== What you will do ==
A single number is required: how many lines in the data below contain "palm".
++++ Given records ++++
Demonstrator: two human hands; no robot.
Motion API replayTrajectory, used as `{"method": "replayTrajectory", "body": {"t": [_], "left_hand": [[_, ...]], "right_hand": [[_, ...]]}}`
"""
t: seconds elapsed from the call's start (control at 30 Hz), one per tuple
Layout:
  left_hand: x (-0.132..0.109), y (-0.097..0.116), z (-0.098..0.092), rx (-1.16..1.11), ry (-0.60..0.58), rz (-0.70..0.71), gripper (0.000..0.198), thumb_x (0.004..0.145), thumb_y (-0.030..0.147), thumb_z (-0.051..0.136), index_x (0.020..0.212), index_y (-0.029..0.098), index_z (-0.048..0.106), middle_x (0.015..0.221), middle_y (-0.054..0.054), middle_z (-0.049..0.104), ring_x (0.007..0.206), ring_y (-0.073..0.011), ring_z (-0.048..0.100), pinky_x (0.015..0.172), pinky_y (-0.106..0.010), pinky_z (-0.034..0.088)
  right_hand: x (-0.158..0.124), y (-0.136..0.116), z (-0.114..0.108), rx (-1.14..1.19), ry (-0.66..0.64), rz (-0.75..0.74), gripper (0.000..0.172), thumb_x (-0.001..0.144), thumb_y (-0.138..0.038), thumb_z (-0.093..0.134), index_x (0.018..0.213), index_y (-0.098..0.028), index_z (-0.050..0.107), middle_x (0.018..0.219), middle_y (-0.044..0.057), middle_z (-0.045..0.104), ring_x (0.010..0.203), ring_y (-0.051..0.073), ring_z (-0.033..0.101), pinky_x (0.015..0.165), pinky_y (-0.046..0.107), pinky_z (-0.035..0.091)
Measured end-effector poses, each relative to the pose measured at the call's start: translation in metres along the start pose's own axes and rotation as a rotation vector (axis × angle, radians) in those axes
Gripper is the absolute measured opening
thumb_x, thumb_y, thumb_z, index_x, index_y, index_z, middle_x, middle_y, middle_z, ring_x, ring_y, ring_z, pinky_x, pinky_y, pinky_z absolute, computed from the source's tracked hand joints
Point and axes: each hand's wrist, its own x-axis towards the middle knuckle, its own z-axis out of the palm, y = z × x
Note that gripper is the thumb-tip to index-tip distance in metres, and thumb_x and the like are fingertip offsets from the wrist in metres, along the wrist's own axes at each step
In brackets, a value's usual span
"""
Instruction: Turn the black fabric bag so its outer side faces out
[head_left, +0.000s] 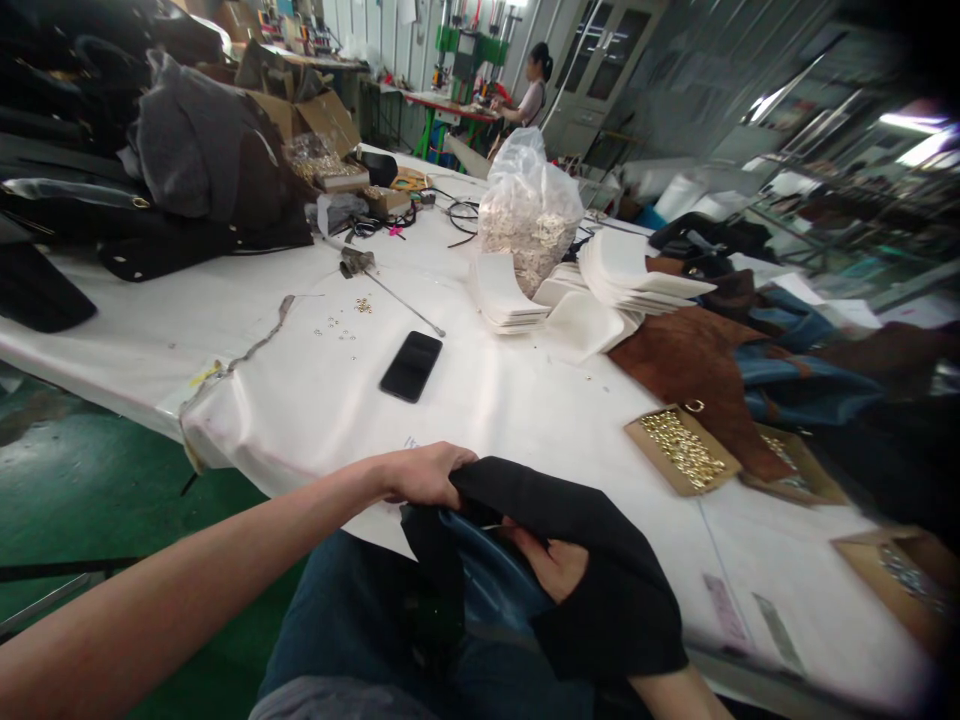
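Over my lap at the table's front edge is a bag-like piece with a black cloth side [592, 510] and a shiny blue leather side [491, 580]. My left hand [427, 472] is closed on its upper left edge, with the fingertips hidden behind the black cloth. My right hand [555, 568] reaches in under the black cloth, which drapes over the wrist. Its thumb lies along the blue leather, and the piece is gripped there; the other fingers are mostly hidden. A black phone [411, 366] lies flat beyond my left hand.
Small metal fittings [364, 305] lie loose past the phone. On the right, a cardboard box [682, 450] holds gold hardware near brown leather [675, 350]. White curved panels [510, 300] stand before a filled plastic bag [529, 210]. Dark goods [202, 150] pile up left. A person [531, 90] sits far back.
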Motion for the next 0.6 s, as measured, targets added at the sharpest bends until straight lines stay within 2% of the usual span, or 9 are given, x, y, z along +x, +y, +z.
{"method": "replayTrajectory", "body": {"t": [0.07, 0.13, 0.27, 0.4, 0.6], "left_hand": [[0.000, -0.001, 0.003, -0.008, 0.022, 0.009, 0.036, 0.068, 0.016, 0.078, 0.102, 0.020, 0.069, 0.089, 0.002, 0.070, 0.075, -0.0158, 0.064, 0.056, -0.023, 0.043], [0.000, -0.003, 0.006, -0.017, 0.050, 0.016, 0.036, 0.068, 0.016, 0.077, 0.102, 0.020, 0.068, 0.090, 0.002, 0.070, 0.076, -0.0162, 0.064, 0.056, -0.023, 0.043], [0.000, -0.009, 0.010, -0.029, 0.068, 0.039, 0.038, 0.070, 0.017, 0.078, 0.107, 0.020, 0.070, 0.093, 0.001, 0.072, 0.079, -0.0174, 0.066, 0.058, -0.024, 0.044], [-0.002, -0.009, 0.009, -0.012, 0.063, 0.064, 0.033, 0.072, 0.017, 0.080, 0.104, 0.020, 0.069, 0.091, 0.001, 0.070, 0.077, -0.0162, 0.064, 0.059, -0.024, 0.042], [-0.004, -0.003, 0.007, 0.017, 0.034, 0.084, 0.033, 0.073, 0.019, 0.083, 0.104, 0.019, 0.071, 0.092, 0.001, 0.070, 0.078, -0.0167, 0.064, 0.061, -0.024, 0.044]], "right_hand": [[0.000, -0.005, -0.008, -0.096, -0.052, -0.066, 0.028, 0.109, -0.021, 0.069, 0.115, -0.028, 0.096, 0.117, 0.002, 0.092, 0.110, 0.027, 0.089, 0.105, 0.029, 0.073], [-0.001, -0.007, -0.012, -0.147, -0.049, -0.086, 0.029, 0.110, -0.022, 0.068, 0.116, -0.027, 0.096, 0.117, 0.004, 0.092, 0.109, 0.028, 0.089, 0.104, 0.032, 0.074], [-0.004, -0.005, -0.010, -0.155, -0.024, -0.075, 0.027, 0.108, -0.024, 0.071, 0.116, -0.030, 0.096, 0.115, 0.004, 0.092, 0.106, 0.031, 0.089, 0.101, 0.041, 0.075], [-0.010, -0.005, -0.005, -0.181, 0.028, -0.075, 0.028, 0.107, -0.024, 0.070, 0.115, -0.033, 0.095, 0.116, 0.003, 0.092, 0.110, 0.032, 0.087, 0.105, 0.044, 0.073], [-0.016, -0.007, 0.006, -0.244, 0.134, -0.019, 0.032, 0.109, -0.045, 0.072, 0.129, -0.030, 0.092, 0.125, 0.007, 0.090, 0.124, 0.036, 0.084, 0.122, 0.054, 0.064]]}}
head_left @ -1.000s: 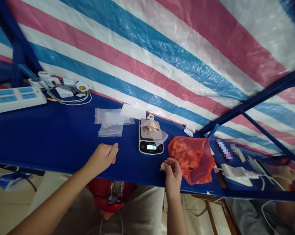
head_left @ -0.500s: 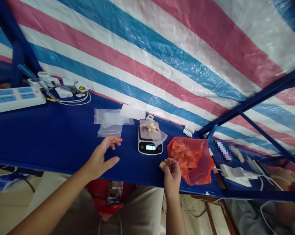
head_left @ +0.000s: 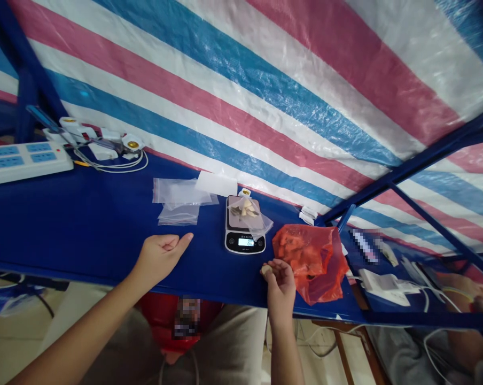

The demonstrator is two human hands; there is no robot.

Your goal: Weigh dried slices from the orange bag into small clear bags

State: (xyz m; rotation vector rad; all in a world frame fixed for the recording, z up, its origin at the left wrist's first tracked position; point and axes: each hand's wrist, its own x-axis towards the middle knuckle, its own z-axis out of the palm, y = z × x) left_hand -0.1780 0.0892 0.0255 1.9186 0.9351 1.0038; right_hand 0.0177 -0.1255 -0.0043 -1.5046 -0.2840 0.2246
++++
== Exercise result ==
2